You have three servers now. How does a request know which one to go to?

That's the load balancer's job — and without it, horizontal scaling is useless.

What it is#

A load balancer sits in front of your servers and distributes incoming requests across them. Users never talk to your servers directly — they talk to the load balancer, which forwards the request to a server on their behalf.

User → Load Balancer → Server A
                     → Server B
                     → Server C

Without a load balancer, users would need to know the IP of each individual server. Adding a new server would mean telling every user about it. That's not scalable. The load balancer is the single entry point — you add and remove servers behind it freely.

What happens to the response#

Two models:

Through the load balancer Server sends response back to the load balancer, which forwards it to the user. Simple, but the load balancer handles double the traffic — both request and response.

Direct Server Return (DSR) Request goes through the load balancer, but the response goes directly from the server to the user.
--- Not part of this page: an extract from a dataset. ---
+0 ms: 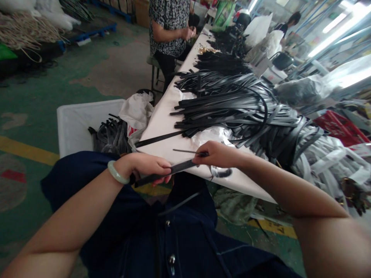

The load balancer only handles incoming requests. Used when responses are large (video streaming, file downloads) and you don't want the load balancer to become the bottleneck.

Health checks — how it knows a server is dead#

Every few seconds the load balancer pings each server:

"Are you alive?"

The server responds with a 200 OK. If a server stops responding — marked unhealthy — traffic stops routing to it — an alert fires.

This is automatic failover in practice. No human needed. A server can die at 3am and within seconds the load balancer stops sending it traffic.

Health checks are why automatic failover is possible

The load balancer detects failure continuously. The moment a server goes unhealthy, it's removed from rotation before the next request arrives.

The load balancer is itself a SPOF#

You added a load balancer to eliminate SPOFs in your app servers. But now the load balancer is a single point of failure.

Fix: run two load balancers — one active, one passive — with a floating IP.

A floating IP is a virtual IP address that isn't tied to any specific machine. It points to whichever load balancer is currently active. If the active one dies, the floating IP is reassigned to the passive one in seconds. Users never notice — the IP address they're connecting to didn't change.

Users → Floating IP → Active Load Balancer  → Servers
                    → Passive Load Balancer (standby)

Auto-scaling ties in here#

Once you have a load balancer, you can add and remove servers dynamically:

CPU across servers hits 80% → new server spins up → registers with load balancer → immediately starts receiving traffic
Traffic drops at 3am → servers spin down → load balancer removes them from rotation

The load balancer is what makes this seamless. New servers just join — the load balancer discovers them and starts routing.

In an interview — always mention the load balancer as a SPOF

"The load balancer itself is a single point of failure. I'd run two in active-passive with a floating IP to eliminate it."